Or if you want to use the fuelrc file, it’s:
data_path: “/home2/COMMON:/home2/ift6ed05/fuel_data”

Like

• After I changed to home2, I have the same error.

Like

• bartvanmerrienboer says:

I missed this comment earlier, but in case you still have the same error: It seems to say there is something wrong with your .fuelrc file. It should contain something like data_path: /home2/COMMON but instead it seems to contain just a string.

Like

• Hello, Bart, it still has the same problem, I reinstalled ananconda, fuel, blocks, it has solved the problem , but sadly I am downloading the fuel data on my home folder. Wishing it does not give much trouble.

Like

9. Just wondering if there is a technique which can resume from one program when my computer is suddenly shut down.

Like

• bartvanmerrienboer says:

This is called checkpointing, and there are many different ways it can be achieved at varying degrees. With neural network training, you generally just want to make sure that you store your parameters every N steps, so that you can resume training from those parameters when things go wrong. Blocks implements this using the Checkpoint extension, which will allow you to resume training easily.

Like

10. I encountered this problem when trying to get data from a server stream.

In one notebook I set up a minimalistic server as follows:

<br />from fuel.datasets.dogs_vs_cats import DogsVsCats
from fuel.streams import DataStream
from fuel.schemes import ShuffledScheme
train = DogsVsCats(('train',), subset=slice(0, 20000))
stream = DataStream(train,
iteration_scheme=ShuffledScheme(train.num_examples, 128))

from fuel.server import start_server

start_server(stream)



Then in another notebook I initiate an instance of Serverstream and try to get one batch from the server as follows:

<br />from fuel.streams import ServerDataStream
data_stream = ServerDataStream(('image_features','target'),False)
iterator = data_stream.get_epoch_iterator()
one_batch = next(iterator)



which then returns this error :

<br />---------------------------------------------------------------------------
ValueError                                Traceback (most recent call last)
<ipython-input-6-82a2181a96af> in <module>()
2 data_stream = ServerDataStream(('image_features','target'),False)
3 iterator = data_stream.get_epoch_iterator()
----> 4 one_batch = next(iterator)

/Users/patricklau/anaconda3/lib/python3.5/site-packages/fuel/iterator.py in __next__(self)
30             data = self.data_stream.get_data(next(self.request_iterator))
31         else:
---> 32             data = self.data_stream.get_data()
33         if self.as_dict:
34             return dict(zip(self.data_stream.sources, data))

/Users/patricklau/anaconda3/lib/python3.5/site-packages/fuel/streams.py in get_data(self, request)
231         if not self.connected:
232             self.connect()
--> 233         data = recv_arrays(self.socket)
234         return tuple(data)
235

/Users/patricklau/anaconda3/lib/python3.5/site-packages/fuel/server.py in recv_arrays(socket)
73         data = socket.recv()
74         buf = buffer_(data)
---> 75         array = numpy.frombuffer(buf, dtype=numpy.dtype(header['descr']))

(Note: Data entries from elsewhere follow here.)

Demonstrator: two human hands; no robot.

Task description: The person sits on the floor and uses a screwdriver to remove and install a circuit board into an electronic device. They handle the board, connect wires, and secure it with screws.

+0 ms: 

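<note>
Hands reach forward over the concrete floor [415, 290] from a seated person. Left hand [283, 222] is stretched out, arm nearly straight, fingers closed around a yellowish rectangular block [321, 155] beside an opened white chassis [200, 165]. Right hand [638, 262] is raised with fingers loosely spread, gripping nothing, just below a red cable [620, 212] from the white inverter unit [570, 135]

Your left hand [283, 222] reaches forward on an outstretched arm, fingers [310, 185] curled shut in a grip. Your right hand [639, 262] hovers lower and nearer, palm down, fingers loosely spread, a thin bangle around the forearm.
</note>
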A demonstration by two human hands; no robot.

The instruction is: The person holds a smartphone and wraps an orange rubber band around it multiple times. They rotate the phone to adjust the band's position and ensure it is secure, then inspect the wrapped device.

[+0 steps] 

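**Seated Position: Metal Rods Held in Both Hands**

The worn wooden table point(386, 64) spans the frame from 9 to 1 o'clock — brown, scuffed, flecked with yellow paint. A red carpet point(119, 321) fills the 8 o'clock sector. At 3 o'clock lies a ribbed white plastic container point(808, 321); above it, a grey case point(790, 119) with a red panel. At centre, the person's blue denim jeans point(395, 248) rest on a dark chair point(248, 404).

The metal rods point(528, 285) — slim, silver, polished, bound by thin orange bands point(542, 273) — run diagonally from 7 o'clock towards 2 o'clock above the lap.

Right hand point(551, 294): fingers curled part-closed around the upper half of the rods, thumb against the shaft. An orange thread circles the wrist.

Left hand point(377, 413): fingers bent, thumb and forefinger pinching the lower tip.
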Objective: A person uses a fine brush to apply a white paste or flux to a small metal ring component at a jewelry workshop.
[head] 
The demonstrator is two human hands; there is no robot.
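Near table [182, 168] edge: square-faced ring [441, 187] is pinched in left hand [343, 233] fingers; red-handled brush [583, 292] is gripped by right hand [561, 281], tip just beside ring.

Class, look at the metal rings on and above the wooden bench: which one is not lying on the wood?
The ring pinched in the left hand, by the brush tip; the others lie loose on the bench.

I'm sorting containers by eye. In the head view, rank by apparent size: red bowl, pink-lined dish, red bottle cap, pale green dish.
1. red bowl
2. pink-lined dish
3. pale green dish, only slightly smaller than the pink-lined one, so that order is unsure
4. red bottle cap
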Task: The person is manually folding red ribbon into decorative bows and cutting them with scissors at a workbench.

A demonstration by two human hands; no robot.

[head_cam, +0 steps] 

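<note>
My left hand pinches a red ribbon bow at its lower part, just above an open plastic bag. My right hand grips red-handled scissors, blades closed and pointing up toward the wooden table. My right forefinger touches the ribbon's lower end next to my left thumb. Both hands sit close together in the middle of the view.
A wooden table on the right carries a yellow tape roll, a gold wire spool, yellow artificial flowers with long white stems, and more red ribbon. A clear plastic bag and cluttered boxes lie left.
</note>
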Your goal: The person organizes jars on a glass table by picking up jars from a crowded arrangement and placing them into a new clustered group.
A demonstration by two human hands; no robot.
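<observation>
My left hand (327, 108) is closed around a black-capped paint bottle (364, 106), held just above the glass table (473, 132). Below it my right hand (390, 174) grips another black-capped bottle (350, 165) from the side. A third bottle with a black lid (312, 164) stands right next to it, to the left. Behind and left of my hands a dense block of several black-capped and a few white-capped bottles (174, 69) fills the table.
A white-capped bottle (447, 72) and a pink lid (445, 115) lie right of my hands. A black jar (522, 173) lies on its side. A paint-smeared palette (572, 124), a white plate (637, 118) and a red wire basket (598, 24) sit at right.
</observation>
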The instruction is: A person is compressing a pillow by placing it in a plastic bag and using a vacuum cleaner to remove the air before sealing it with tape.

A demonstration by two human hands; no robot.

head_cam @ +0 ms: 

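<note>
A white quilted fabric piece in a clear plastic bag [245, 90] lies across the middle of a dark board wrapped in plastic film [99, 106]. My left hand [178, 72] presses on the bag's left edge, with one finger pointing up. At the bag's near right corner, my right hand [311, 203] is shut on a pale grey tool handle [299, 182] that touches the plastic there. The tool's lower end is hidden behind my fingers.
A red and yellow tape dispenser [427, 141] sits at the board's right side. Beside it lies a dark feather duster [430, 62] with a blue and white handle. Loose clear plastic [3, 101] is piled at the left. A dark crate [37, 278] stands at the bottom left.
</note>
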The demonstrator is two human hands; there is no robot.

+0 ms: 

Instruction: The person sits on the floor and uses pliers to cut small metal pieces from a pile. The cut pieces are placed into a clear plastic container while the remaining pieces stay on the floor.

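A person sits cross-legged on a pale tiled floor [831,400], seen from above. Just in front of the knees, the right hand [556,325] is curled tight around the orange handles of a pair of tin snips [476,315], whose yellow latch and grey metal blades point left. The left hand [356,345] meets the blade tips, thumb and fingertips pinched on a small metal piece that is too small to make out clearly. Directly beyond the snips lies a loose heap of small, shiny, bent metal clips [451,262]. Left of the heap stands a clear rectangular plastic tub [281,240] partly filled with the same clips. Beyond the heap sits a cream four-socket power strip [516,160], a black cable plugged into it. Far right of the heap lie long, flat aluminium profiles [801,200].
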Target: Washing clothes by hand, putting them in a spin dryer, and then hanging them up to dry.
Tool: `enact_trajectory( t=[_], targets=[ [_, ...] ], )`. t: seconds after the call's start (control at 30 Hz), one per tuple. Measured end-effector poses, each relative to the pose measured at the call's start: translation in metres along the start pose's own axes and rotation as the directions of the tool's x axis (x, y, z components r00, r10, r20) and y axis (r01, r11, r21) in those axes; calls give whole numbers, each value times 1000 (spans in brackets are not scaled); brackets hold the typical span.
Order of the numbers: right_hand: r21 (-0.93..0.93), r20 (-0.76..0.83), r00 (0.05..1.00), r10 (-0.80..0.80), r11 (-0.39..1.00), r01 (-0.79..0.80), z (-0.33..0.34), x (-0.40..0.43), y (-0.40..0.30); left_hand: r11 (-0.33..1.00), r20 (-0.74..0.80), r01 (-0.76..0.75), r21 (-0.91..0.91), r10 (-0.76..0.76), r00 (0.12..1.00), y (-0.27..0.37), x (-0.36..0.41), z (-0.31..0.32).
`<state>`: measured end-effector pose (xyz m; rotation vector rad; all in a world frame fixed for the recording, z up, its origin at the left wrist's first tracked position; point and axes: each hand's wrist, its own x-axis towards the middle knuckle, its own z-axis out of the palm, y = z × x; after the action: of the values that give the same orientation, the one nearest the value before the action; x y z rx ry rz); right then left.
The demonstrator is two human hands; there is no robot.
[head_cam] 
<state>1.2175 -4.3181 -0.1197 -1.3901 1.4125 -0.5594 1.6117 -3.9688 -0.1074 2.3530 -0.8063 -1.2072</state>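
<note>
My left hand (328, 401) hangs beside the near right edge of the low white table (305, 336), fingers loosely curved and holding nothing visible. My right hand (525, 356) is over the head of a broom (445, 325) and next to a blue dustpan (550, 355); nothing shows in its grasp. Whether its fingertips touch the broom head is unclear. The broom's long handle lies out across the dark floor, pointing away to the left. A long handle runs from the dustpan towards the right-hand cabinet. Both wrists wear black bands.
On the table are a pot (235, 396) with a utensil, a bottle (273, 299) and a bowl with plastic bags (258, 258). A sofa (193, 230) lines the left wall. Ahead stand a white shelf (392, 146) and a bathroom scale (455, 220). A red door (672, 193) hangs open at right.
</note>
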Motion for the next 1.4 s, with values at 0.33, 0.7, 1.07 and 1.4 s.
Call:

ValueError: cannot create an OBJECT array from memory buffer



Like

• bartvanmerrienboer says:

Judging from the error, you are trying to use the server to send object arrays i.e. NumPy arrays that contain Python objects instead of sending an n-dimensional tensor.

You will need to crop the images to be of the same size, so that you can send a single NumPy array with the shape (batch, channel, height, width) instead of sending a list of arrays where height and width are different, which is what you’re currently trying to do.

Like

11. How do you preview a reply comment before posting it?

Like

12. Just wondering should we use the test set to do predictions, as we have no labeled data for the test set, how do we know the accuracy?

Like

13. Is anyone training a feed-forward neural network with Batch Normalization? If so, what are your strategies to learn the validation-time mean and variance: Compute over full training set, or a random subset?

Also, is anyone training a neural network with many BN layers? If so, how do you efficiently manufacture all of the “partial” neural networks (Input-to-BN1, Input-to-BN2, Input-to-BN3, …) and efficiently learn the validation-time mean and variance for each BN layer one after the other? Or are there other strategies to bypass this annoyance?

Like

14. I have a qustion about mini batch training, if my training set is smaller than my validation set ,like training set is 5000, validation set is 45000, should I do mini batch on the validation set too, otherwise I am facing memory issue.

Like

15. I don’t want to put the question on one of the lectures from way back, so I will put it here.

This question is about the initialization methodology proposed by Glorot and Bengio (2010) and its application in the context of convolutional networks.

In the paper, it was suggested to initialize each layer of an mlp with sqrt(6)/(sqrt(n_i + n_(i+1)), where n_i is the number of units in the current layer and n_(i+1) the number of units in the next layer.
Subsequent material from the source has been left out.